Aim of the task:
What you return should be every record, retyped without a single change.

*** Opening of Information given ***

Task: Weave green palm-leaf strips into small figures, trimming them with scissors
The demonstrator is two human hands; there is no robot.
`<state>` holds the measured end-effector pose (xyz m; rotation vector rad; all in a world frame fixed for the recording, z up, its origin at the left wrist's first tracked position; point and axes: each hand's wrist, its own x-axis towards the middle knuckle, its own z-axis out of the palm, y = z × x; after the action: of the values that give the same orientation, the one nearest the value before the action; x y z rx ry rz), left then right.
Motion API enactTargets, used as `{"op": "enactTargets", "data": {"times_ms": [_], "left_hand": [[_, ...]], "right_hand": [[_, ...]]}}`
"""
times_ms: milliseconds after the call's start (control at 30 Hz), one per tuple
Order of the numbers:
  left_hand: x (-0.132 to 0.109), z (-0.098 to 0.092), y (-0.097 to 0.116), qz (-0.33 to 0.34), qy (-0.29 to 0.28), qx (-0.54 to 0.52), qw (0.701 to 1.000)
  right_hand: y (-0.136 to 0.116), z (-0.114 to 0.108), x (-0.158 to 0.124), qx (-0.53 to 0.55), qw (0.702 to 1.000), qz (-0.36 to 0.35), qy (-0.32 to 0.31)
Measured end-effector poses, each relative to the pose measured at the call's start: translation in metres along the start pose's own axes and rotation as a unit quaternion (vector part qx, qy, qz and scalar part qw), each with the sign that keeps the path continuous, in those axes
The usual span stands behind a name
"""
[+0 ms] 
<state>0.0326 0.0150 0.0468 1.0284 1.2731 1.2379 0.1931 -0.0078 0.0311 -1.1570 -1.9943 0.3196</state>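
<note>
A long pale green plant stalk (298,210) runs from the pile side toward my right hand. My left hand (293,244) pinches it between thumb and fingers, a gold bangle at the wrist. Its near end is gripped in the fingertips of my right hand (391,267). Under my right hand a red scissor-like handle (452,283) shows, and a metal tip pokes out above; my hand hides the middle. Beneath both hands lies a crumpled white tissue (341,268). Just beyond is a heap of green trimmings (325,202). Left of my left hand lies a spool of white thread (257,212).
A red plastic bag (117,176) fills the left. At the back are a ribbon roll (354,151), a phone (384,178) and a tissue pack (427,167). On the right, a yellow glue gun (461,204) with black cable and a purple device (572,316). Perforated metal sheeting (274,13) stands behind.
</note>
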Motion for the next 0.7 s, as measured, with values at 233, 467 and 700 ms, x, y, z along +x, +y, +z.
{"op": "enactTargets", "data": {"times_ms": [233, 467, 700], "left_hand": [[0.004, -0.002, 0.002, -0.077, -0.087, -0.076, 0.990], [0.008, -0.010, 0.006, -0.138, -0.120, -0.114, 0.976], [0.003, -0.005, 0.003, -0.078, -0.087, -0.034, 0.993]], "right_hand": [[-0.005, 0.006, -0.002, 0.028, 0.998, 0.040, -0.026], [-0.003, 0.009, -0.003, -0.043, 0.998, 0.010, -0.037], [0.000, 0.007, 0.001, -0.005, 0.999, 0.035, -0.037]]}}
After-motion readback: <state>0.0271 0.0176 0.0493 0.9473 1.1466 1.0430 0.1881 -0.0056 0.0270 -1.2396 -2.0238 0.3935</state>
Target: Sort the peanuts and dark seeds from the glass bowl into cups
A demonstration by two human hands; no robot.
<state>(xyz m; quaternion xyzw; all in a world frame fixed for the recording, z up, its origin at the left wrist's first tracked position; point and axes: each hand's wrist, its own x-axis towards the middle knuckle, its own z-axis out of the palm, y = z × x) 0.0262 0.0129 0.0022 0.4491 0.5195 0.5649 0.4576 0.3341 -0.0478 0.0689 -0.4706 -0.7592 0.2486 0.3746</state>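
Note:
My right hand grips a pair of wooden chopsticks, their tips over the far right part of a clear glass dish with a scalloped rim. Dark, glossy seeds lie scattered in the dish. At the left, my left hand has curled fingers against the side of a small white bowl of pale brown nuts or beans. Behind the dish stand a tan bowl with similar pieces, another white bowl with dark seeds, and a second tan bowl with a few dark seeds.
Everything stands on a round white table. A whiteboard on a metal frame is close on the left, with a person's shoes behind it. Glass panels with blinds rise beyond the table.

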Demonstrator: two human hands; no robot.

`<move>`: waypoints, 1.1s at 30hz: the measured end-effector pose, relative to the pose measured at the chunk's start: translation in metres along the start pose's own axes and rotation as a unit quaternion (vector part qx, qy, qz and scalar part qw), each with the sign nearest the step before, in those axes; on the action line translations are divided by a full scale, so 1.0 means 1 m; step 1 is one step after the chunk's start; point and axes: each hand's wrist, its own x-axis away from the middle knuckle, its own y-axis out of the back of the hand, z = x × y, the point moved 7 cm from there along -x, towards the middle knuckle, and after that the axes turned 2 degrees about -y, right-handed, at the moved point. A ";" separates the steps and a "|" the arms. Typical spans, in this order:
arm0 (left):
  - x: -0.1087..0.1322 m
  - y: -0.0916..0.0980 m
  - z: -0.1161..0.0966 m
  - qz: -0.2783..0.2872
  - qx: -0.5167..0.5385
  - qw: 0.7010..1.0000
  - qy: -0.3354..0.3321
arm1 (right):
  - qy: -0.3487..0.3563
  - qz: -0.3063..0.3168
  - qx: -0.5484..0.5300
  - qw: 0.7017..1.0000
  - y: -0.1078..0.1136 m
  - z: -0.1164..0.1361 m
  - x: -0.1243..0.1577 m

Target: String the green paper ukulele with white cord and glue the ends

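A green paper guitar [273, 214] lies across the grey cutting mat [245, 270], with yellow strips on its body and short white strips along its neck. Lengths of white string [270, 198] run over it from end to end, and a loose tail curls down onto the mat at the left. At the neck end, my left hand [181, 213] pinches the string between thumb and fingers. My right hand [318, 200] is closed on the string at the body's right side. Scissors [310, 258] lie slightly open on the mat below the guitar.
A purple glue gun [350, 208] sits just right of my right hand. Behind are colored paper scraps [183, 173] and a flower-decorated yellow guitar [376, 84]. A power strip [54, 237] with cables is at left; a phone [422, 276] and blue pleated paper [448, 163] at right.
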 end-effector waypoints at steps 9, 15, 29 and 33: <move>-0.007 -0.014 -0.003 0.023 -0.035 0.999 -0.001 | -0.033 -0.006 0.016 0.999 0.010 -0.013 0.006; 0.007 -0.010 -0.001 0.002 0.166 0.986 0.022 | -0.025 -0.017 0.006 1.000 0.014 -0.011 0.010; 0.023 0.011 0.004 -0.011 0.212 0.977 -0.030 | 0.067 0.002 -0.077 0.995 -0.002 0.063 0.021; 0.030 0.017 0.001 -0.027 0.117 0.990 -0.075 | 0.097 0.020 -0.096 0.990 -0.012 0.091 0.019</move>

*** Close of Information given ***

Answer box:
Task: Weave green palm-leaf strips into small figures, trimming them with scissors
The demonstrator is two human hands; there is no robot.
`<state>` holds the measured end-effector pose (xyz m; rotation vector rad; all in a world frame fixed for the recording, z up, its origin at the left wrist's first tracked position; point and axes: each hand's wrist, its own x-axis towards the middle knuckle, its own z-axis out of the palm, y = z × x; after the action: of the values that give the same orientation, the one nearest the value before the action; x y z rx ry rz), left then right.
Motion API enactTargets, used as `{"op": "enactTargets", "data": {"times_ms": [_], "left_hand": [[_, ...]], "right_hand": [[_, ...]]}}`
"""
times_ms: milliseconds after the call's start (control at 30 Hz), one per tuple
Order of the numbers:
  left_hand: x (-0.132 to 0.109), z (-0.098 to 0.092), y (-0.097 to 0.116), qz (-0.33 to 0.34), qy (-0.29 to 0.28), qx (-0.54 to 0.52), qw (0.701 to 1.000)
  right_hand: y (-0.136 to 0.116), z (-0.114 to 0.108), x (-0.158 to 0.124), qx (-0.53 to 0.55), qw (0.702 to 1.000), qz (-0.36 to 0.35), qy (-0.32 to 0.31)
Measured end-effector poses, each relative to the pose measured at the call's start: translation in metres along the start pose's own axes and rotation as a unit quaternion (vector part qx, qy, qz and scalar part qw), each with the sign that keeps the path continuous, in those axes
The usual span stands behind a name
"""
[+0 ms] 
<state>0.0326 0.0150 0.0468 1.0284 1.2731 1.2379 0.1931 -0.0078 0.0311 -1.1570 -1.9943 0.3196</state>
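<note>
A long pale green plant stalk (298,210) runs from the pile side toward my right hand. My left hand (293,244) pinches it between thumb and fingers, a gold bangle at the wrist. Its near end is gripped in the fingertips of my right hand (391,267). Under my right hand a red scissor-like handle (452,283) shows, and a metal tip pokes out above; my hand hides the middle. Beneath both hands lies a crumpled white tissue (341,268). Just beyond is a heap of green trimmings (325,202). Left of my left hand lies a spool of white thread (257,212).
A red plastic bag (117,176) fills the left. At the back are a ribbon roll (354,151), a phone (384,178) and a tissue pack (427,167). On the right, a yellow glue gun (461,204) with black cable and a purple device (572,316). Perforated metal sheeting (274,13) stands behind.
</note>
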Motion for the next 0.7 s, as measured, with values at 233, 467 and 700 ms, x, y, z along +x, +y, +z.
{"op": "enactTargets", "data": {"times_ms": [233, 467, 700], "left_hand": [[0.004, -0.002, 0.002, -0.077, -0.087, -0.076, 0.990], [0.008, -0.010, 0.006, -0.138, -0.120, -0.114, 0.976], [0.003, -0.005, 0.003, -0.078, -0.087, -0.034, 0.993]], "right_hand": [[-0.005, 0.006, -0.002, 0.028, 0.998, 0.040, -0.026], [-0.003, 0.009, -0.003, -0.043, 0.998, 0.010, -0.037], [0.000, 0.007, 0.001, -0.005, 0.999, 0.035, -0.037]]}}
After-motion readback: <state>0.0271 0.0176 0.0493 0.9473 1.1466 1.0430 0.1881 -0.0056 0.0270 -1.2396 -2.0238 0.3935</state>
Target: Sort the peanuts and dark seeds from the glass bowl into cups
A demonstration by two human hands; no robot.
<state>(xyz m; quaternion xyzw; all in a world frame fixed for the recording, z up, its origin at the left wrist's first tracked position; point and axes: each hand's wrist, its own x-axis towards the middle knuckle, its own z-axis out of the palm, y = z × x) 0.0262 0.0129 0.0022 0.4491 0.5195 0.5649 0.4576 0.3341 -0.0478 0.0689 -0.4706 -0.7592 0.2486 0.3746</state>
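Note:
My right hand grips a pair of wooden chopsticks, their tips over the far right part of a clear glass dish with a scalloped rim. Dark, glossy seeds lie scattered in the dish. At the left, my left hand has curled fingers against the side of a small white bowl of pale brown nuts or beans. Behind the dish stand a tan bowl with similar pieces, another white bowl with dark seeds, and a second tan bowl with a few dark seeds.
Everything stands on a round white table. A whiteboard on a metal frame is close on the left, with a person's shoes behind it. Glass panels with blinds rise beyond the table.
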
Demonstrator: two human hands; no robot.

`<move>`: waypoints, 1.1s at 30hz: the measured end-effector pose, relative to the pose measured at the chunk's start: translation in metres along the start pose's own axes and rotation as a unit quaternion (vector part qx, qy, qz and scalar part qw), each with the sign nearest the step before, in those axes; on the action line translations are divided by a full scale, so 1.0 means 1 m; step 1 is one step after the chunk's start; point and axes: each hand's wrist, its own x-axis away from the middle knuckle, its own y-axis out of the back of the hand, z = x × y, the point moved 7 cm from there along -x, towards the middle knuckle, and after that the axes turned 2 degrees about -y, right-handed, at the moved point. A ";" separates the steps and a "|" the arms. Typical spans, in this order:
arm0 (left):
  - x: -0.1087..0.1322 m
  - y: -0.0916..0.0980 m
  - z: -0.1161..0.0966 m
  - qz: -0.2783..0.2872
  - qx: -0.5167..0.5385
  - qw: 0.7010..1.0000
  - qy: -0.3354..0.3321
arm1 (right):
  - qy: -0.3487..0.3563
  - qz: -0.3063..0.3168
  - qx: -0.5484..0.5300
  - qw: 0.7017..1.0000
  - y: -0.1078..0.1136 m
  - z: -0.1164..0.1361 m
  - x: -0.1243..0.1577 m

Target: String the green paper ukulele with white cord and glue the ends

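A green paper guitar [273, 214] lies across the grey cutting mat [245, 270], with yellow strips on its body and short white strips along its neck. Lengths of white string [270, 198] run over it from end to end, and a loose tail curls down onto the mat at the left. At the neck end, my left hand [181, 213] pinches the string between thumb and fingers. My right hand [318, 200] is closed on the string at the body's right side. Scissors [310, 258] lie slightly open on the mat below the guitar.
A purple glue gun [350, 208] sits just right of my right hand. Behind are colored paper scraps [183, 173] and a flower-decorated yellow guitar [376, 84]. A power strip [54, 237] with cables is at left; a phone [422, 276] and blue pleated paper [448, 163] at right.
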 end-effector waypoints at steps 9, 15, 29 and 33: <move>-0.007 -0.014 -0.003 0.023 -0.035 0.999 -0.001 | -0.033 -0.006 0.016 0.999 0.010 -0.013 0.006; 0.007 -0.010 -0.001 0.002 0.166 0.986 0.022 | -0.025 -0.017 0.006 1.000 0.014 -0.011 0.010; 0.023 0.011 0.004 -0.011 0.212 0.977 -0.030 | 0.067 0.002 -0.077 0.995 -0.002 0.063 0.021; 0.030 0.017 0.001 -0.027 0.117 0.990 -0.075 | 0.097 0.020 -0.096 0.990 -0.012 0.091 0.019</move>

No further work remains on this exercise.